I know you said to refrain from telling you to scrap the tunnel ram, and I know some people run them and love them, but I honestly feel that is at the root of your problem. Yes, if a person spends enough time and effort they can be made to be "ok", but by their very design they are made for drag strip, wide open throttle use, not stop and go driving.

I would bet you a steak dinner that if you pull it off and put an aluminum intake and one (or even two) carbs on it your problem will disappear.

Don
 
Bennet , there are many threads on this forum about dealing w/ 2x4 tunnel ram setups. Do some searching [I'm getting lazier by the hour & just don't feel like going over all this again !!]

dave
 
Well, heres your carbs, put them back stock....and we'll tune them out from there!
Now, let me just say this....is the car and TR setup 20 years old? If so, get a bucket of carb cleaner to soak those carb parts in(comes with a basket)and get yourself 2 kits and put in those carbs or take them to a carb specialist, have them cleaned and rebuilt.
20 years of dirt, crap, bad gas, even if the car has been taken care of, usually T's aren't driven that much, and that is a perfect scenario for fuel to go bad in those puppies. Just think of it as a tuneup for those carbs. OR, at the least, get a good bottle of carb and fuel system cleaner (If the floatbowls look really clean on the inside), and run it thru as we work these problems out for ya. Carb gaskets go pretty quick if you don't run the motors enough. Also, the gaskets dry out and the carb won't run worth a crap without those passages sealed correctly....
We'll be in the wings waiting for ya, do the tuneup and proceed....let us know what ya find at each step.

http://www.holley.com/0-8007.asp

Yep, I Love TR's and have ran many, it just takes getting them set to the motor. Its all in the tuning, but we'll help ya thru.
Or, if all proves too much for ya, put a single 4 on top, (a dual feed 650 doublepumper) just as sstock did. I believe you'd be pleasantly pleased! Just Ask SS!
 
I'm not saying it can't be done, just that I know more people who have tried and given up on a tunnel ram because of bad idle, hard starting, bogging, etc. IMO even two fours on a low riser are much better on the street. I have two 600 cfm Edelbrocks on the 331 stroker in my 27 and it drives just like it has a two barrel on it, very smooth. I can idle down to 1000 rpms in high gear, step on the gas and it pulls right on up with no hesitation or surging.

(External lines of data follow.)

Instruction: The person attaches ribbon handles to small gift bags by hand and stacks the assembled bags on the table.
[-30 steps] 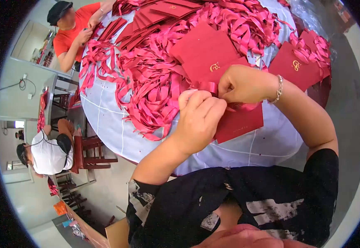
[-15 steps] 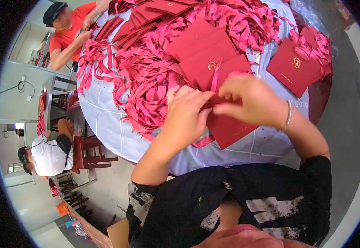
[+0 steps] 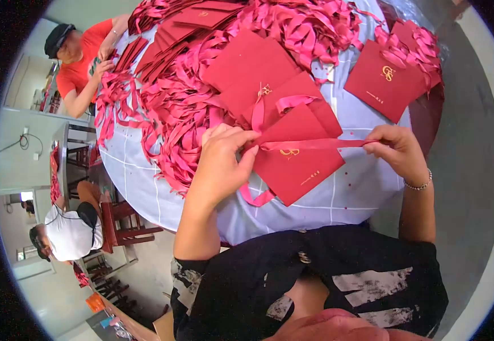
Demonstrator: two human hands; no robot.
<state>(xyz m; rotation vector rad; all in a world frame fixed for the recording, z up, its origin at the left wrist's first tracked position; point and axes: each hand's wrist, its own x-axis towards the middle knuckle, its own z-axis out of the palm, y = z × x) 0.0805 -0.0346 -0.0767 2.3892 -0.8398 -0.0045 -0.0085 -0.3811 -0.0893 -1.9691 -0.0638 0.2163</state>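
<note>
A pink ribbon (image 3: 321,144) is pulled straight across a flat red paper bag (image 3: 301,170) with gold lettering. My left hand (image 3: 224,162) is closed, pinching the ribbon between thumb and finger at the bag's left edge. At the other end, my right hand (image 3: 399,153) grips the ribbon's tip, just past the bag's right side. A ribbon tail hangs below my left hand. Under and behind this bag lie more red bags (image 3: 252,62), overlapping, with loops of ribbon on top.
Ribbon heaps (image 3: 187,125) cover the round table's left and far side. A bag stack (image 3: 170,37) lies at the back; another bag (image 3: 384,79) is at right. A person in orange (image 3: 85,62) works across the table; a person in white (image 3: 74,236) sits at left.
My right hand has moved right, away from my left, drawing the ribbon out taut over the bag. Before, both hands were close together. The view has shifted slightly.
</note>
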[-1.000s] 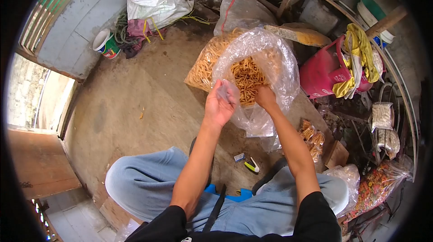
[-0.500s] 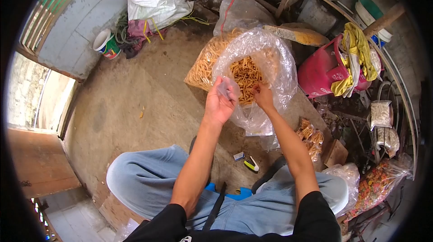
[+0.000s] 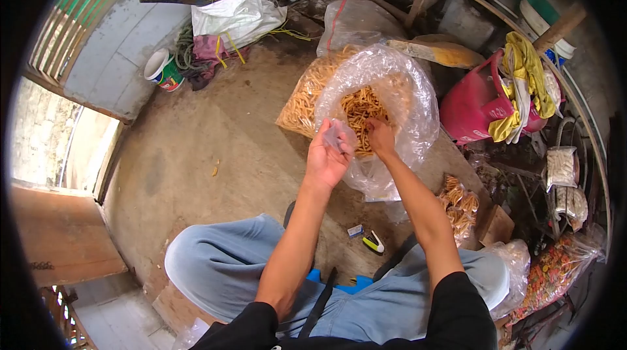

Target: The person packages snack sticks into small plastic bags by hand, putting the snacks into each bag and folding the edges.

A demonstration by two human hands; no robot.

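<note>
A big clear plastic bag stands with its mouth rolled wide, holding brown stick-shaped snacks. Inside that mouth, my right hand has its fingers curled down among the snack sticks; its fingertips are partly hidden. My left hand, palm up at the bag's near left rim, is closed on a small clear plastic bag. Several filled small packets of snack sticks lie right of my right forearm. On the floor between my legs are a green-and-black stapler and a small blue-white box.
A second bag of paler snack sticks leans against the big one. To the right are a red plastic barrel draped with yellow cloth and a bag of colourful snacks. A white bucket and white sack stand back left.
The whole view has shifted slightly, so things appear a little lower and to the right. My right hand stays in the big bag, and my left hand keeps the small plastic bag.
</note>
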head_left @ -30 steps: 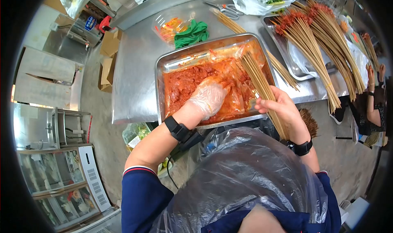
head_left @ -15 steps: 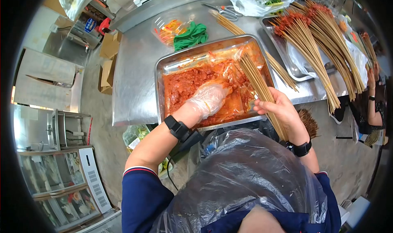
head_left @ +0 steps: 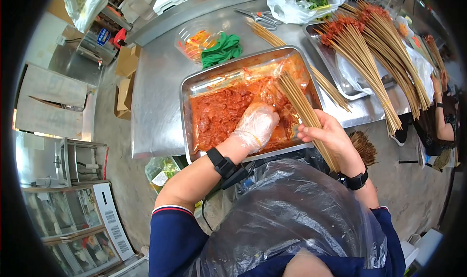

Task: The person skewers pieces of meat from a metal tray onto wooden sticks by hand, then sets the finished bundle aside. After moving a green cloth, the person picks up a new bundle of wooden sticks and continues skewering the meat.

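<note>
A steel tray (head_left: 185,123) holds red marinated meat (head_left: 214,112), with smeared clear plastic on its right side. Inside it, my left hand (head_left: 257,125), in a clear plastic glove, is curled closed against the meat. Its fingertips are hidden, so what they grip cannot be made out. My bare right hand (head_left: 332,135) is closed around a bundle of bamboo skewers (head_left: 302,101), thumb on top. The bundle slants over the tray's right part, its upper ends above the meat and plastic.
More bare skewers (head_left: 327,84) lie behind and right of the tray. Bundles of meat-tipped skewers (head_left: 365,58) rest on another tray (head_left: 335,75). A green cloth (head_left: 223,49), plastic container (head_left: 194,41), scissors (head_left: 265,19) and bag of greens (head_left: 304,7) sit farther back. Another person's arm (head_left: 440,116) shows at right.
My left hand has shifted slightly right and down in the tray, looking more curled. My right hand still holds the skewers. The whole view has shifted slightly.
</note>
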`<move>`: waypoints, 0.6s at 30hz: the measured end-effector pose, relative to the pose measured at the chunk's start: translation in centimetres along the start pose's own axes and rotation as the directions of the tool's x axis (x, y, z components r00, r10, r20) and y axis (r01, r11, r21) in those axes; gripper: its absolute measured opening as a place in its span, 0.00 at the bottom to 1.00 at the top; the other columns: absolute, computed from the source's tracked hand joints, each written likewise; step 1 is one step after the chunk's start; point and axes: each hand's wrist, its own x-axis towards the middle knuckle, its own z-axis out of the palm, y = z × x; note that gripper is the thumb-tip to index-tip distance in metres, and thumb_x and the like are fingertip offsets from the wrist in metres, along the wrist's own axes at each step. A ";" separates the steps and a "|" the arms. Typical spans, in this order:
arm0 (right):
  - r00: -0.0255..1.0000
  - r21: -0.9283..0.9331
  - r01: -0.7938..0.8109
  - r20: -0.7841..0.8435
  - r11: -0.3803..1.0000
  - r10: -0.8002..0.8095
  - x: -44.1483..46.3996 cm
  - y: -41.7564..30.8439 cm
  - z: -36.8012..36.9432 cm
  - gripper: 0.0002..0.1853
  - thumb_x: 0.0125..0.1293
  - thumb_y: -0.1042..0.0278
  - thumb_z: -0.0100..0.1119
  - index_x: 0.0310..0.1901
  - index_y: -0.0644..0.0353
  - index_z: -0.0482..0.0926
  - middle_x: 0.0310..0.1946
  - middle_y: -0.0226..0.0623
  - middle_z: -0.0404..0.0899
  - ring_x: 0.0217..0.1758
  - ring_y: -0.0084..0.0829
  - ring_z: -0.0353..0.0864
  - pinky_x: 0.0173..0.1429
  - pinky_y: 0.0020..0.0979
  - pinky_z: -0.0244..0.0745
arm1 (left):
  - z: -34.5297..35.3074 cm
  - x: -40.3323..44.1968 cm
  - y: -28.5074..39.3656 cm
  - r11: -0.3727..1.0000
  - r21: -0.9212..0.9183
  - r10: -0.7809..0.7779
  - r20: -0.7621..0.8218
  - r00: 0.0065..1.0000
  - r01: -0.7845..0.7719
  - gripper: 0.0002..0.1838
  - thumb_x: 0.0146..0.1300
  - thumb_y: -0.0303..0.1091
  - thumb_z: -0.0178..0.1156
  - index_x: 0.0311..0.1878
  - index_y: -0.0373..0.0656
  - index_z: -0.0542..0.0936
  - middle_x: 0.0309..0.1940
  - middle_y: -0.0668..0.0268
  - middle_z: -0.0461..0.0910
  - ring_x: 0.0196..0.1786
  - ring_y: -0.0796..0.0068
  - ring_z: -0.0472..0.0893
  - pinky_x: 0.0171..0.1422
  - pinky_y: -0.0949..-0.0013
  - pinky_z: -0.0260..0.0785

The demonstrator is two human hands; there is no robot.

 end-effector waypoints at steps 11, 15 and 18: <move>1.000 -0.008 0.000 0.005 1.000 0.000 0.1 0.5 -0.1 0.20 0.59 0.71 0.58 0.52 0.66 0.69 0.38 0.37 0.79 0.40 0.24 0.81 0.43 0.23 0.76 | -1.8 -3.6 -2.8 0.984 0.173 -0.046 0.058 0.997 0.036 0.04 0.48 0.29 0.53 0.24 0.40 0.75 0.26 0.53 0.74 0.35 0.50 0.75 0.41 0.53 0.66; 0.999 -0.035 0.021 0.028 0.999 -0.020 0.2 0.6 -0.4 0.21 0.59 0.71 0.58 0.53 0.66 0.68 0.38 0.37 0.79 0.40 0.25 0.81 0.42 0.23 0.76 | -2.5 -3.6 -4.1 0.995 0.101 0.015 -0.008 1.000 -0.014 0.05 0.50 0.31 0.56 0.27 0.40 0.76 0.26 0.53 0.74 0.36 0.49 0.75 0.40 0.52 0.66; 1.000 -0.020 0.015 0.015 1.000 -0.015 0.1 0.7 -0.3 0.21 0.59 0.70 0.59 0.54 0.66 0.68 0.39 0.37 0.79 0.40 0.25 0.81 0.42 0.23 0.76 | -5.0 -1.3 -4.6 0.994 0.089 -0.057 -0.040 0.998 0.061 0.06 0.52 0.33 0.57 0.29 0.41 0.77 0.27 0.52 0.75 0.36 0.49 0.75 0.41 0.52 0.67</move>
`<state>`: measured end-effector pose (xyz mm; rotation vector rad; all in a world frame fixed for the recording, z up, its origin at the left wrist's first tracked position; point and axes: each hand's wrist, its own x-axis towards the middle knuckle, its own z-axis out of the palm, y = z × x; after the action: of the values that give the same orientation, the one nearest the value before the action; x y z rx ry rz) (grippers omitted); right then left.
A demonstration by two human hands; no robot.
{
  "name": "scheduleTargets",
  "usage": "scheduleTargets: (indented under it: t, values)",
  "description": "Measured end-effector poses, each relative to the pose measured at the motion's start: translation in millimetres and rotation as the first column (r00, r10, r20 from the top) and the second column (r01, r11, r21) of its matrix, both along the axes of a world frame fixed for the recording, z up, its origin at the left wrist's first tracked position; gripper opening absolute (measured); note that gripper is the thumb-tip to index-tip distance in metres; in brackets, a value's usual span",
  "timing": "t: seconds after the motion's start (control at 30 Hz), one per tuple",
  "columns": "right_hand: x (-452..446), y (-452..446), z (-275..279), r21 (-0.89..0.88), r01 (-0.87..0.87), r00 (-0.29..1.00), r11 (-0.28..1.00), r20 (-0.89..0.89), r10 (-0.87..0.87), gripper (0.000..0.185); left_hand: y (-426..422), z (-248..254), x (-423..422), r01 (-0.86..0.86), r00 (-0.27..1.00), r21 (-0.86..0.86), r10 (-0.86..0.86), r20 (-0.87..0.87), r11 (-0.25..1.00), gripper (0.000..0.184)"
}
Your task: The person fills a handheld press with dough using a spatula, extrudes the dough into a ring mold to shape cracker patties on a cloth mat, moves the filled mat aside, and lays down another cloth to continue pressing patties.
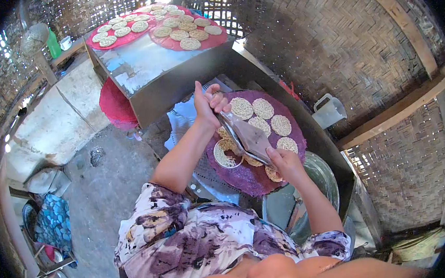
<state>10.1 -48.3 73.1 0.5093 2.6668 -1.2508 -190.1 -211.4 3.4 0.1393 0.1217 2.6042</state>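
Nearest us is our own patterned shirt point(204, 239), w/ both bare forearms reaching fwd. Our L hand point(212, 104) sits at the upper end of a grey tool point(252, 137): half open, thumb up, fingers loosely curled; we can't tell if it grips. Our R hand point(285, 164) is closed round the tool's lower end, wrist bent inward. The tool slants btwn the hands, over the purple mat point(231, 179), hiding some of the noodle discs point(263, 108). Just L of it, a white ring point(228, 167) surrounds loose strands.

A tub point(319, 173) is beside the mat, nr our R arm; a jug point(330, 110) is farther R. Ahead, a big box point(176, 80) blocks the way, w/ disc-laden red mats point(209, 40) on top. Green bottle point(53, 45) far L, woven wall point(329, 36) on the R.
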Motion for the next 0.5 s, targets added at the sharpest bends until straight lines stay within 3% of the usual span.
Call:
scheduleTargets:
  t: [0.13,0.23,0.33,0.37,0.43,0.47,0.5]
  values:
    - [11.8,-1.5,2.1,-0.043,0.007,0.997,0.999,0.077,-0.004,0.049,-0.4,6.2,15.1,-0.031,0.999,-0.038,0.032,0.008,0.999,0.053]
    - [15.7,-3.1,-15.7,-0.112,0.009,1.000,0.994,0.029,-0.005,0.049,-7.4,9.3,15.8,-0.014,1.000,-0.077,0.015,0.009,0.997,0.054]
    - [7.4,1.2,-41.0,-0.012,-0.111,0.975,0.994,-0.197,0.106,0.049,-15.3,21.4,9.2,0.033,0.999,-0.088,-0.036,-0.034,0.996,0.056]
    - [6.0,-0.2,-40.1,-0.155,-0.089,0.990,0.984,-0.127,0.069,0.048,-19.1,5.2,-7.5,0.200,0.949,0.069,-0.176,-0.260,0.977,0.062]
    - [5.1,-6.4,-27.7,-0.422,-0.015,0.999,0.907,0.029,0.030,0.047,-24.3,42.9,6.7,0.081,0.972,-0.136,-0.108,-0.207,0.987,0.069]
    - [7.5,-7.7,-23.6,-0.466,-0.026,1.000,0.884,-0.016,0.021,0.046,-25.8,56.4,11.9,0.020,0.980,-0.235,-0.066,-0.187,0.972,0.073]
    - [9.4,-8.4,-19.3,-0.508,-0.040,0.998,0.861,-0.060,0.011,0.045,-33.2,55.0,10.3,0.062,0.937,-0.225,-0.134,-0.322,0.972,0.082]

I hope you get yours straightened out though as they do look cool.

Don
 
Thanks for all the advice. I'll get started with the tune-up, verifications, checks, and adjustments you all suggested and get back to you with the results and details. It may take me a couple of days or so as my wife has chores for me. Just kidding.:roflmao:
 
Couple of highlights, or something like that. I think the easiest thing to do first, is to check your accel pump shot as suggested above. Any movement of the accelerator should produce a shot in each primary bore. How did you know your timing was too high? It is probably not your bog, but might contribute. If you think the carbs have been modified, which being a previous owner problem would indicate, you may need to verify what is not stock on the carbs. Instead of buying a book on Holleys, unless you want to, there are some good sites, including Holleys on the net.
 
If your chasing a pig, no matter what you do throughout the chase, you'll still have a pig when you catch it. Take the Screamer's advice and rebuild the carbs before you do one single other thing. Clean them thoughly, replace all the crook stuff with new genuine parts and put them together with new gaskets, seals and bolts/screws. Or more easily go buy two new carbs if you can. At least that way you will know pretty well where your starting point is.

By the way, only place I've seen Tunnel ram manifolds work real good on a street car is under a couple of Propane (LPG) mixers. ;)
 
Nothing wrong with a carb rebuild, and the T is about 20 years old, but have Holley 390's even been around that long. Not that age is the sole factor in rebuilding, but my money says it can be tuned as is. That is just a odds bet, because I have no history on the carbs. People often bring me carbs saying I need a kit put in this. I got rid of my carb cleaner vat, when I moved, so I ask if they just want it to run right, fix it and send them on their way.
 
Well, heres your carbs, put them back stock....and we'll tune them out from there!
Now, let me just say this....is the car and TR setup 20 years old? If so, get a bucket of carb cleaner to soak those carb parts in(comes with a basket)and get yourself 2 kits and put in those carbs or take them to a carb specialist, have them cleaned and rebuilt.
20 years of dirt, crap, bad gas, even if the car has been taken care of, usually T's aren't driven that much, and that is a perfect scenario for fuel to go bad in those puppies. Just think of it as a tuneup for those carbs.​
OR, at the least, get a good bottle of carb and fuel system cleaner (If the floatbowls look really clean on the inside), and run it thru as we work these problems out for ya.
Carb gaskets go pretty quick if you don't run the motors enough. Also, the gaskets dry out and the carb won't run worth a crap without those passages sealed correctly....
We'll be in the wings waiting for ya, do the tuneup and proceed....let us know what ya find at each step.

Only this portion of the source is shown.